- Task to complete:
Restating the data word for word is all that is required.

- Supplied information:
----

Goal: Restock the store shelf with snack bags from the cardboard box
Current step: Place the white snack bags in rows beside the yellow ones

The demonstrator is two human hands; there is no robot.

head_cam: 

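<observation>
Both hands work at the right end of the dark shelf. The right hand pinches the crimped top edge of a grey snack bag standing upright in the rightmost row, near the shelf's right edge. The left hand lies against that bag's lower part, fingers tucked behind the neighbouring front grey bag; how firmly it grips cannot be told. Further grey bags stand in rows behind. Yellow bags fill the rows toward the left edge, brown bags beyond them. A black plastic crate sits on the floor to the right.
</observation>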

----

- Exercise result:
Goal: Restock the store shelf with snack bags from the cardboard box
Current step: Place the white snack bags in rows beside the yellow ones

The demonstrator is two human hands; there is no robot.

head_cam: 

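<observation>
Both hands work at the right end of the dark shelf. The right hand pinches the crimped top edge of a grey snack bag standing upright in the rightmost row, near the shelf's right edge. The left hand lies against that bag's lower part, fingers tucked behind the neighbouring front grey bag; how firmly it grips cannot be told. Further grey bags stand in rows behind. Yellow bags fill the rows toward the left edge, brown bags beyond them. A black plastic crate sits on the floor to the right.
</observation>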

The exercise requires nothing further.